К тому времени вокруг нас уже собралась небольшая толпа, включавшая в себя женщину с бронзовой кожей и полусонным лицом, как будто ее только что подняли с постели. Я немедленно опознала в ней бывшего персонажа. Ее сопровождал мальчик лет пятнадцати в стильных очках в пластиковой оправе. Старик в винтажном костюме кружка за кружкой наливался здешним ярко-зеленым чаем и внимательно слушал меня, сияя улыбкой цвета пергамента. Были здесь и двое босых неформалов, которые как будто ввалились сюда прямиком с фестиваля «Burning Man» – они здорово меня раздражали. На лицах их застыло одинаковое выражение нирваны, но белки их глаз были налиты кровью. Может, флора здесь и отличалась от земной, но в любом случае поблизости росло что-то, чем можно обкуриться.

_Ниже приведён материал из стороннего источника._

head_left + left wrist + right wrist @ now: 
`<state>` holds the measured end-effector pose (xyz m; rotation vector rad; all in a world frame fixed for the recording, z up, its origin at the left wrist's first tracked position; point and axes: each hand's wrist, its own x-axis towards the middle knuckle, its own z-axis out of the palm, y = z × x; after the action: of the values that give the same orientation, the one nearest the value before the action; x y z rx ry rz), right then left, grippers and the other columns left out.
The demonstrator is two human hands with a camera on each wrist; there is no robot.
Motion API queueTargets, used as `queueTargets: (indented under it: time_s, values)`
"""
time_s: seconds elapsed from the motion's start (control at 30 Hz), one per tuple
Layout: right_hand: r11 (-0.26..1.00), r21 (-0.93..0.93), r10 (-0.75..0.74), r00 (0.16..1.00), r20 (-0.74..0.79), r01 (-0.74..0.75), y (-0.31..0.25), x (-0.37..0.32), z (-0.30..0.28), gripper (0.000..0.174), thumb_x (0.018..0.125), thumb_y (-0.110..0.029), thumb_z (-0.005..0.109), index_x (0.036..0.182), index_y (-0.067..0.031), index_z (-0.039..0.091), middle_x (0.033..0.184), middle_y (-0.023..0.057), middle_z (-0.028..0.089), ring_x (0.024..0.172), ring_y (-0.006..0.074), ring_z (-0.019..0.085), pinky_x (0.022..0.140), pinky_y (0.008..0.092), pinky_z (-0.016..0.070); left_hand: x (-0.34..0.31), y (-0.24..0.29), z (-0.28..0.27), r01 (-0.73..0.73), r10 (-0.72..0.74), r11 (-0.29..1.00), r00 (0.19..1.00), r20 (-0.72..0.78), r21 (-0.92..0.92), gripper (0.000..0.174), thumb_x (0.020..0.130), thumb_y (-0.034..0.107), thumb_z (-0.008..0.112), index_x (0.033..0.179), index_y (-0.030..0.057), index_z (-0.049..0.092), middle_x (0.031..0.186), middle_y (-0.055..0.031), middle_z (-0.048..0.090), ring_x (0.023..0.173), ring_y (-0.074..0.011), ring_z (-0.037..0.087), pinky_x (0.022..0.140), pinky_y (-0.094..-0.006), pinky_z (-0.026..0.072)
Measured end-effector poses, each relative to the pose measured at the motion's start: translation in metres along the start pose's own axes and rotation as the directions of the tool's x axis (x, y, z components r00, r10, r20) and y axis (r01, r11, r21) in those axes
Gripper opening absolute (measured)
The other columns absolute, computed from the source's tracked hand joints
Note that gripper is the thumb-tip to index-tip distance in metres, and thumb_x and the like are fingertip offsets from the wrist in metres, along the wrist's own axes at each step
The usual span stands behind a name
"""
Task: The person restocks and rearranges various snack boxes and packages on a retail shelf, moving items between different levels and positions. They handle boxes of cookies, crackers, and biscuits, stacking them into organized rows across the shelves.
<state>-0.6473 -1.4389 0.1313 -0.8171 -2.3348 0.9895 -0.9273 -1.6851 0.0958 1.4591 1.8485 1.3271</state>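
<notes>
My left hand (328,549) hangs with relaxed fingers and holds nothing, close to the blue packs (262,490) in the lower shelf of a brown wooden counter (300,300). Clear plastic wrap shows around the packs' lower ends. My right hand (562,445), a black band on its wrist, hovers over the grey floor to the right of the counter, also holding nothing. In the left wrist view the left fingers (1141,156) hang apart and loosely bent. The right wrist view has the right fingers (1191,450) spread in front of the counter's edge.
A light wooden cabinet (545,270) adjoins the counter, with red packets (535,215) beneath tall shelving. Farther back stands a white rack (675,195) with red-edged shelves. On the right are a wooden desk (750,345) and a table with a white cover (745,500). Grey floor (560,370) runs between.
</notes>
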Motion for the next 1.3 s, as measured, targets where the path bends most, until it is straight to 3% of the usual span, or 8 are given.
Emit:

Люди входили и выходили, бармен – его звали Ален, и я ошиблась с национальностью, он был швейцарец – принес мне лепешку и мясное рагу с приправой, которая обжигала горло. Тени вокруг таверны изрядно удлинились, когда наконец он вздохнул и подобрал с пола кожаную суму.
– Мне пора, – сказал он. – Ты где сегодня ночуешь – снова у Дженет? – Я ведь сказала ему, откуда пришла, хотя не объяснила, куда направляюсь. Похоже, Дженет была известна и ему, и всем остальным здесь.
Я неопределенно пожала плечами и пошла в глубь бара, повинуясь новой интуиции, которая меня сюда привела. Она снова проснулась, на время усыпленная ликером и разговорами. Я не снимала перчаток и поэтому почти забыла, что я – не одна из этих людей. Но на самом деле они не были моим народом. Это было не мое Сопределье – до того, как я найду способ стать бывшим персонажем.